In the material below, identify each line bearing the word "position". Reproduce those lines.

•••

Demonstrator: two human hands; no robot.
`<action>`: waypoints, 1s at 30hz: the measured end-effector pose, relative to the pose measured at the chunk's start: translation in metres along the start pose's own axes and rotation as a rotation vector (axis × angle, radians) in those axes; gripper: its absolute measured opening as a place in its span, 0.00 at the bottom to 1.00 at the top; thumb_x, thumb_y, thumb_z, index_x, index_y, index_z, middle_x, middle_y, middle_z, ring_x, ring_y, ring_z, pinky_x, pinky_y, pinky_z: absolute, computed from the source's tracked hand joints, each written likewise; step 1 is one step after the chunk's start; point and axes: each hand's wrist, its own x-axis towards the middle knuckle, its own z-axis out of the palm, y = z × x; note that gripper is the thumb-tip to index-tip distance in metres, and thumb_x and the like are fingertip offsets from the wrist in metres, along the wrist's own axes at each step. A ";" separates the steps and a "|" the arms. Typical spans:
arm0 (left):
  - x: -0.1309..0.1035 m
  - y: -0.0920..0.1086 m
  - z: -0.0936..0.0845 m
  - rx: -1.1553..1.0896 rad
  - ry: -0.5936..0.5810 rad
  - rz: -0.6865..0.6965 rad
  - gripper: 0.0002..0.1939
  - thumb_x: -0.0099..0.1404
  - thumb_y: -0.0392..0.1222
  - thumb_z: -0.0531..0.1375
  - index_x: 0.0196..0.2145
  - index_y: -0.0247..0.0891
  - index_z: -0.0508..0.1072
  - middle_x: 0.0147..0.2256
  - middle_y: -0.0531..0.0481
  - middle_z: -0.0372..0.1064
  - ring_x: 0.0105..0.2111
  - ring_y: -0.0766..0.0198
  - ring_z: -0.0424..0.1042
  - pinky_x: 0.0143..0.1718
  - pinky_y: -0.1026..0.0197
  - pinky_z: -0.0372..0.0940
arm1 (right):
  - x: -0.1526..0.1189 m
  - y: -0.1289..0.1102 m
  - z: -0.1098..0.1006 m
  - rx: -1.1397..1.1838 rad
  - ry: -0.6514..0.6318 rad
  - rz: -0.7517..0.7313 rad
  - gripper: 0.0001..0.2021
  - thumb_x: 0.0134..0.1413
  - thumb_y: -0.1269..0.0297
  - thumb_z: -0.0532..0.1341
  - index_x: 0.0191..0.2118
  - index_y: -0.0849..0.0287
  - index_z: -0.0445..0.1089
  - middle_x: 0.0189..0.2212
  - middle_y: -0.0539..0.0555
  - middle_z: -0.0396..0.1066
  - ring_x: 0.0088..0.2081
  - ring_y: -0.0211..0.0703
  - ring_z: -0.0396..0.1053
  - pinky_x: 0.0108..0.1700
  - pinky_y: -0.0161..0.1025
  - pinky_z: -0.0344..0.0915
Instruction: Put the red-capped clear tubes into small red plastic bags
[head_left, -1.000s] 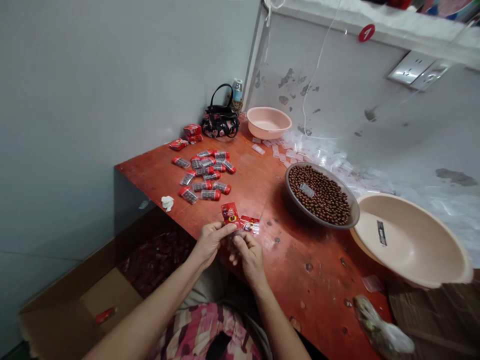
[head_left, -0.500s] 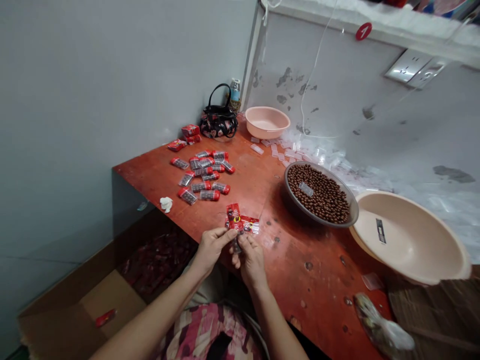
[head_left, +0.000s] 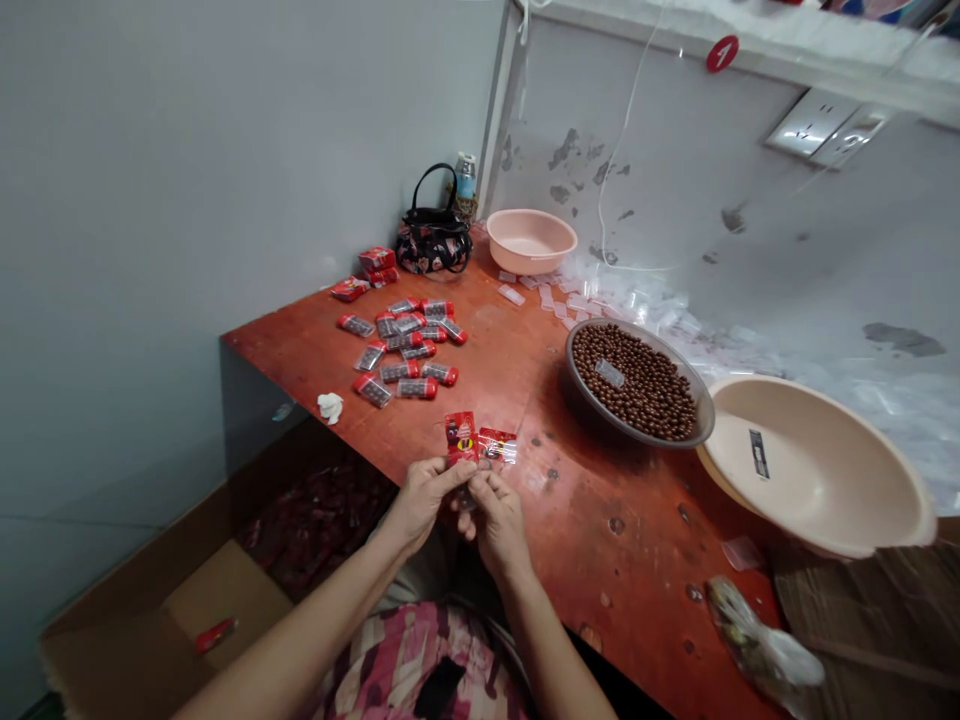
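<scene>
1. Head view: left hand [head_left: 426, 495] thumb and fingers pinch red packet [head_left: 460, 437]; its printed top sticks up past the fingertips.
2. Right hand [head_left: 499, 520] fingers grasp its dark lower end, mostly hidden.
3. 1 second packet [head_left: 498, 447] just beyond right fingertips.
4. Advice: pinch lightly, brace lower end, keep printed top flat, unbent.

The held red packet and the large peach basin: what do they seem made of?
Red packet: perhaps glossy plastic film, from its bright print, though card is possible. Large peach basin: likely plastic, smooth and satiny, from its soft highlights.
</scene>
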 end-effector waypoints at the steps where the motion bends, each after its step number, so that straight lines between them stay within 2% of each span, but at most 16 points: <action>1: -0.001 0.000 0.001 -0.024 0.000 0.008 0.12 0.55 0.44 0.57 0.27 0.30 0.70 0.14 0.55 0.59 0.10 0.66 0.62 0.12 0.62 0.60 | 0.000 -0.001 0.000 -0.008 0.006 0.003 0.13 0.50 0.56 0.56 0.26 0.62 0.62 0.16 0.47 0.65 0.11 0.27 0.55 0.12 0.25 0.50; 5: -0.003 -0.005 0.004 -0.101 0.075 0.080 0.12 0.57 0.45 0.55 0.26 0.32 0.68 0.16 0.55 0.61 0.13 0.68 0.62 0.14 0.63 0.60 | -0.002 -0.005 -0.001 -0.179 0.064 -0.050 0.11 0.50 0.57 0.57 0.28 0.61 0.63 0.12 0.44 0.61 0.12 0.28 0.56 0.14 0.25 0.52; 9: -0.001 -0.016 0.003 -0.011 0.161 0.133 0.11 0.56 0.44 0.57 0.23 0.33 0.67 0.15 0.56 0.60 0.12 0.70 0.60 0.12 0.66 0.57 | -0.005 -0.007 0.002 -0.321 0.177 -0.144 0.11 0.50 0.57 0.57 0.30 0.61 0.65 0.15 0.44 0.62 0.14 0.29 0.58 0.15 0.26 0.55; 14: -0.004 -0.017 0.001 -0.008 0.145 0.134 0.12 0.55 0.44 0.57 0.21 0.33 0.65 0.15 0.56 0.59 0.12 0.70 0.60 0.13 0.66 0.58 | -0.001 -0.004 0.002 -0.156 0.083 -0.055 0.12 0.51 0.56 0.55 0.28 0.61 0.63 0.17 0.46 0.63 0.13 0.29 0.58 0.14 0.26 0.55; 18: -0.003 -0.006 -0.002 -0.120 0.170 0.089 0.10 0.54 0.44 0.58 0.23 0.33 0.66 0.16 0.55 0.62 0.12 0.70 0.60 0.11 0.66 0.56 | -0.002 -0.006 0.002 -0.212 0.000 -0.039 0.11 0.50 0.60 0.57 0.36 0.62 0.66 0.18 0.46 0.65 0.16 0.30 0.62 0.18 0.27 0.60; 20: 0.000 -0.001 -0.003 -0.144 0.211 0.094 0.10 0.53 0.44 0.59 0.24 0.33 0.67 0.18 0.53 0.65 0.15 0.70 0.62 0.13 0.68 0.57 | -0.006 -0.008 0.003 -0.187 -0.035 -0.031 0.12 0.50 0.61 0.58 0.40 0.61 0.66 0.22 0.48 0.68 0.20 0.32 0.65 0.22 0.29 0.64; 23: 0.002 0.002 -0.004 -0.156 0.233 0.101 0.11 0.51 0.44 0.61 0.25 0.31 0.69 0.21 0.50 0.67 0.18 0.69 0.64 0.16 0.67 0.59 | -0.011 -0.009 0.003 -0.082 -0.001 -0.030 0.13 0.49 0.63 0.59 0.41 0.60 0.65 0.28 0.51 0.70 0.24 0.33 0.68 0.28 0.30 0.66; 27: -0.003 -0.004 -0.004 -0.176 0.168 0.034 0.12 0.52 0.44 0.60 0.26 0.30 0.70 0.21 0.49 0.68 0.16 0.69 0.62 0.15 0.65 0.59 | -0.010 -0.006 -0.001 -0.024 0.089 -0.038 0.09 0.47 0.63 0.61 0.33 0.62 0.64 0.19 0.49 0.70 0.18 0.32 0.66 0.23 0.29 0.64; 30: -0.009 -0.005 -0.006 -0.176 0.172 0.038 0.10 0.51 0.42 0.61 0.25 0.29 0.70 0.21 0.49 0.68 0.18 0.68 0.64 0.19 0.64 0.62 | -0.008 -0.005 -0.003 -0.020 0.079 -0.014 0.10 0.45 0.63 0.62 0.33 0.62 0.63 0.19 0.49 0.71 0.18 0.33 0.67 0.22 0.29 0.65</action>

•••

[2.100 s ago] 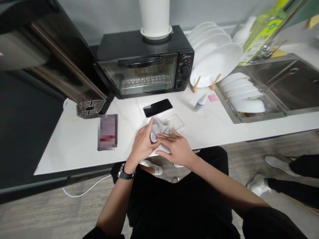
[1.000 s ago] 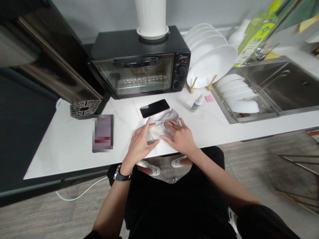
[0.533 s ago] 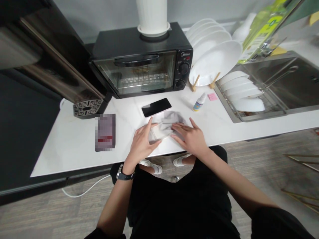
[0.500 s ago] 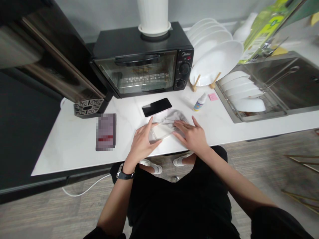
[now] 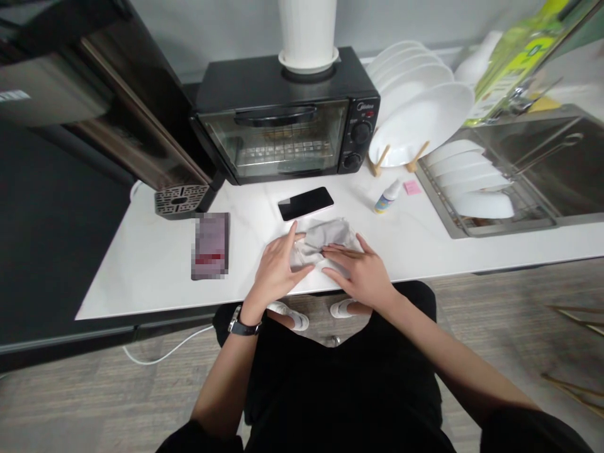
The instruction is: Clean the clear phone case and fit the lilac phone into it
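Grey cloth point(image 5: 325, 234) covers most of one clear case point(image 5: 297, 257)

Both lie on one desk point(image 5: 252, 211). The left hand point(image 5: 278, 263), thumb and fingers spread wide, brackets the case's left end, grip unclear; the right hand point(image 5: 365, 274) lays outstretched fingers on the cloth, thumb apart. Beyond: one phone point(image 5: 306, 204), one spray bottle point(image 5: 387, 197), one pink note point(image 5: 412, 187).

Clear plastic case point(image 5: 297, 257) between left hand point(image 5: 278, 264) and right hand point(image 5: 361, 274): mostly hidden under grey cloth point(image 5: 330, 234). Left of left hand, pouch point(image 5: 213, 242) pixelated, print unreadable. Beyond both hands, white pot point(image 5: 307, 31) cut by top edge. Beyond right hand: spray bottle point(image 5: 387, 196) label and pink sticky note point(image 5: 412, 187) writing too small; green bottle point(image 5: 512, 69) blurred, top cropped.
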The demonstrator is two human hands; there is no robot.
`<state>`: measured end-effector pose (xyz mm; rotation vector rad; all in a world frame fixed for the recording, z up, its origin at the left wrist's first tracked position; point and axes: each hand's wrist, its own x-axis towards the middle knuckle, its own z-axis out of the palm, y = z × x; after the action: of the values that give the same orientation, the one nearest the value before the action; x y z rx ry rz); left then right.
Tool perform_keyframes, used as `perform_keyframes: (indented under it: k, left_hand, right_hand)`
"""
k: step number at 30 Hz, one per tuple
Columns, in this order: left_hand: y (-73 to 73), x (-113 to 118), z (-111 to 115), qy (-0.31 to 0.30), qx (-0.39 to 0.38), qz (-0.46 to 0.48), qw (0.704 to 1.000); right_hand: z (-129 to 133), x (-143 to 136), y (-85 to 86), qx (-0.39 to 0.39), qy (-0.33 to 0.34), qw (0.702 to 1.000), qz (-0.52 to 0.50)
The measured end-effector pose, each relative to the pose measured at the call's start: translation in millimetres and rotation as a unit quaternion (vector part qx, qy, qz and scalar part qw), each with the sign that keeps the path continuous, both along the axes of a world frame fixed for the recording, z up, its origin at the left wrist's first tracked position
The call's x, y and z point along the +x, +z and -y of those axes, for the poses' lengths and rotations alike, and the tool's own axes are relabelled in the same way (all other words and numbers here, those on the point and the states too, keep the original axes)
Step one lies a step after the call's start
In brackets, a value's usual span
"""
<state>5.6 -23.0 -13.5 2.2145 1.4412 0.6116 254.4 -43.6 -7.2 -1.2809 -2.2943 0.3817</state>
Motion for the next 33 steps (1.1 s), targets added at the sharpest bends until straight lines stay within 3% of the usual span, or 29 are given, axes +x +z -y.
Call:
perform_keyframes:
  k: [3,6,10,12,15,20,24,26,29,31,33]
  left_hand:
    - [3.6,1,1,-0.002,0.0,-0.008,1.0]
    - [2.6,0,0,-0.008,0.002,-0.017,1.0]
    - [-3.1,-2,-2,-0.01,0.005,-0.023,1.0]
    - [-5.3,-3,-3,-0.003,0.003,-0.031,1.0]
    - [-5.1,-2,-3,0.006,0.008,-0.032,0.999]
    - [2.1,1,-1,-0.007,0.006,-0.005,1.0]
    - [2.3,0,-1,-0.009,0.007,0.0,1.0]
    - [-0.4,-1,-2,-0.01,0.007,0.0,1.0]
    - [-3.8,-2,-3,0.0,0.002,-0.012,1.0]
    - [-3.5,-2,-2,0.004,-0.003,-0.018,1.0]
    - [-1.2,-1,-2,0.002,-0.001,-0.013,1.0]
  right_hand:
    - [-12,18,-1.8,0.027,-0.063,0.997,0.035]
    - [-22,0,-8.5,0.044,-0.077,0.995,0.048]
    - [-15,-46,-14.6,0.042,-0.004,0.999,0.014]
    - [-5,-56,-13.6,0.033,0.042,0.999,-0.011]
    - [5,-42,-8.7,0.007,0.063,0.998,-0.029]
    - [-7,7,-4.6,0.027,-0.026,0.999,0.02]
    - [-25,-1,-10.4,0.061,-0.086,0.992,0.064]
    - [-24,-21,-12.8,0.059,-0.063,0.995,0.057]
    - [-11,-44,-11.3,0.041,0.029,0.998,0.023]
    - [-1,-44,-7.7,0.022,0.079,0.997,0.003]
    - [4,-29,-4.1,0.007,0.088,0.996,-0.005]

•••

Answer box:
`<state>`: measured end-effector pose (xyz mm; rotation vector rad; all in a world frame fixed for the recording, z up, its origin at the left wrist's first tracked position; point and axes: each hand's wrist, its own x-axis towards the middle knuckle, its own z-axis out of the palm, y = z × x; after the action: of the values that give the same orientation, the one nearest the value before the action; x y z rx ry rz); left then right.
The measured end-effector pose, each relative to the pose measured at the call's start: translation in millimetres and rotation as a unit quaternion (vector part qx, qy, qz and scalar part qw), each with the sign that keeps the path continuous, both along the axes of a world frame fixed for the recording, z up, its origin at the left wrist's first tracked position

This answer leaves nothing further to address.